Caffeinated Politics

Opinions And Musings By Gregory Humphrey


Senator Baldwin Correct: ICE Should Not Operate From Behind Masks

In a democratic society, government power is supposed to be exercised openly. Accountability is not a luxury that can be tossed aside when it is uncomfortable. Yet Immigration and Customs Enforcement has increasingly adopted the practice of covering agents’ faces during operations that we witness daily on newscasts or in our newspapers. ICE agents appear daily wearing balaclavas and masks to obscure their identities. For the past year, we have seen those men turn public actions into something closer to a covert paramilitary display than the work of a civilian law‑enforcement agency. And it needs to stop.

These face-covered men should alarm anyone who believes in transparent government. No other major law‑enforcement body in the United States routinely hides its officers’ faces while carrying out the ordinary business of their agency. Police departments, sheriffs, state troopers, and FBI agents—none of them conduct standard operations with concealed identities. They wear badges. They show their faces. They understand that public trust depends on public visibility.

ICE should be held to the same standard. Our home contacted both of our U.S. Senators with concerns about this matter. Something must be wrong with Senator Ron Johnson’s franking privileges, as he never responds. Meanwhile, Senator Tammy Baldwin keeps constituents apprised of her work and views on a bevy of headline issues. I was heartened to read her opinion about masked ICE agents.

What is most galling is that ICE agents feel they can detain, question, or remove someone from their home anonymously. Power without identification is power without accountability.
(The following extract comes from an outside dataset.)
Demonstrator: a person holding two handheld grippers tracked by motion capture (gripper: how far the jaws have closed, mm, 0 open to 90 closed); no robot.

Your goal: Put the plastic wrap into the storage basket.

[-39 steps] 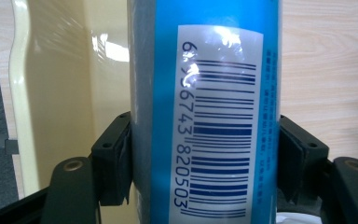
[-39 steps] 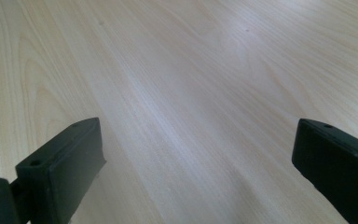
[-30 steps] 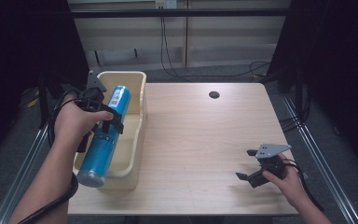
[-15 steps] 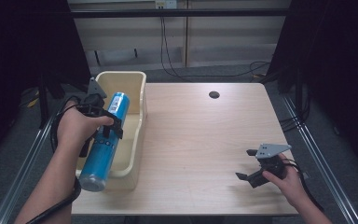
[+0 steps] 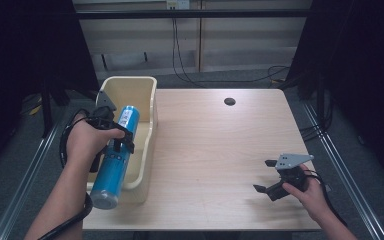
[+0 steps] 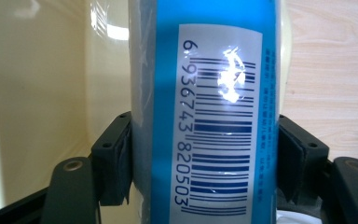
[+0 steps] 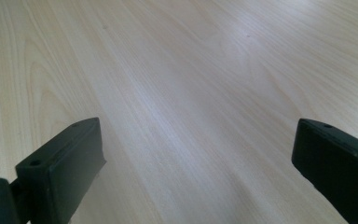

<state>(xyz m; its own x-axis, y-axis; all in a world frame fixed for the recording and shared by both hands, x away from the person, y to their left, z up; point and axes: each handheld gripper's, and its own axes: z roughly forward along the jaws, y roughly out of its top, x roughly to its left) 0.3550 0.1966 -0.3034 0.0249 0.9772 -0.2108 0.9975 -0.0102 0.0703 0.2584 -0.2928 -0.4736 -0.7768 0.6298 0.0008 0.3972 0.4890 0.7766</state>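
Grippers: two. Right gripper [image 5: 266, 176] near table [image 5: 215, 150] front edge, jaws wide apart, nothing between. Left gripper [image 5: 121, 139] clamped on one blue can [image 5: 115, 155], held tilted over one cream bin [image 5: 147, 92] at table's left side.

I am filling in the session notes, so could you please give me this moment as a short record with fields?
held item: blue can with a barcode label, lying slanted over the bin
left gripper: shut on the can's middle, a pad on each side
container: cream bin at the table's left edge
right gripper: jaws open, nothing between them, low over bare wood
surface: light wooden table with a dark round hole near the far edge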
And power without accountability is the oldest recipe for abuse. (So what Jim Winn, my high school civics teacher, would repeat to us today.)

Some defenders of the practice claim it protects agents from retaliation. Oh, please! That argument completely collapses under scrutiny. Every other law enforcement agency faces the same risks, yet they do not hide their identities as a matter of routine. Accountability is not optional simply because a job is difficult. ICE just needs to grow up.
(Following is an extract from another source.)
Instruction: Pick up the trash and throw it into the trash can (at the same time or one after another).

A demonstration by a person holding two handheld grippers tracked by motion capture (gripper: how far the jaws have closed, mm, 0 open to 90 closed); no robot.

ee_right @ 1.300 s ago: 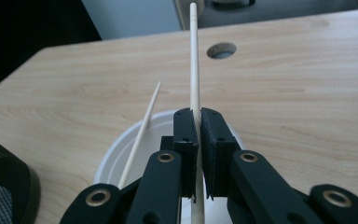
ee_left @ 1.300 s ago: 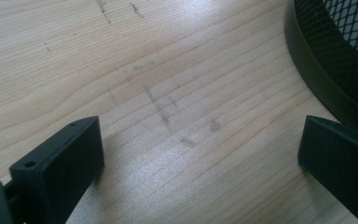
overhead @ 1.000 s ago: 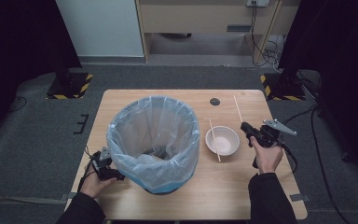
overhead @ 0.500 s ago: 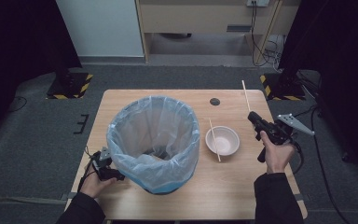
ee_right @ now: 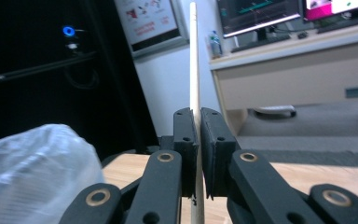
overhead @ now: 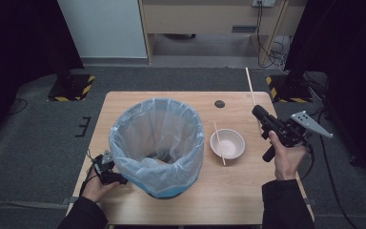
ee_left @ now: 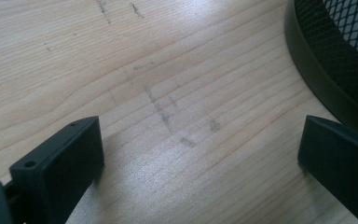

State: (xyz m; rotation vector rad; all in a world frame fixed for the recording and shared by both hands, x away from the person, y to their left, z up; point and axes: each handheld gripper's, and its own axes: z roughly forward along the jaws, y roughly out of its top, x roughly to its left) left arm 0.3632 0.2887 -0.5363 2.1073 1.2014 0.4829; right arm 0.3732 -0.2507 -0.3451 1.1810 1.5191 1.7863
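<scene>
A thin wooden chopstick (overhead: 249, 85) stands nearly upright, raised above the table's right side, with my right gripper (overhead: 260, 114) shut on its lower part. In the right gripper view the chopstick (ee_right: 194, 65) rises between the closed pads of that gripper (ee_right: 199, 122). A second chopstick (overhead: 219, 139) lies across a white bowl (overhead: 232, 146) just left of that hand. A bin with a pale plastic liner (overhead: 157, 138) fills the table's middle. My left gripper (overhead: 106, 166) rests low against the bin's left foot; in its own view it (ee_left: 200, 140) stands open over bare wood beside the black mesh bin (ee_left: 335, 51).
A small dark round disc (overhead: 219, 103) sits near the far edge of the wooden table (overhead: 228, 195). The liner's bulge (ee_right: 32, 168) shows left of the right jaws. Black stands with striped bases (overhead: 71, 88) flank the table on the grey floor.
The right hand has risen and drifted right, away from the bowl, with the chopstick in its jaws now pointing steeply up. The left hand has kept still.
</scene>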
History offers a sobering reminder of why masked state power is dangerous. Across eras and continents, governments that hid the identities of their enforcers did so for a reason. In many cases, they wanted to insulate those thuggish enforcers from scrutiny and to shield the state from responsibility.

We are well aware that in Latin America’s military dictatorships, masked officers carried out raids and detentions in ways that left victims with no ability to identify who had taken them. In utterly horrific circumstances, such as in Nazi Germany, their goon squads typically did not hide their faces during brutal operations.

When a government begins to normalize masked, unidentifiable officers, it signals a shift away from democratic norms and toward something far more troubling. A free society cannot accept a system where government agents can exercise immense authority while shielded from public recognition. If ICE is acting within the law, they should have no reason to hide. If they are acting outside of it, the public has every reason to demand transparency.

The solution is simple: require ICE agents conducting public operations to show their faces and display identifying information, just as every other law‑enforcement agency does. Accountability should not be negotiable. It is the foundation of legitimate government power.

When the state acts in our name, it must do so openly. Anything less is unacceptable.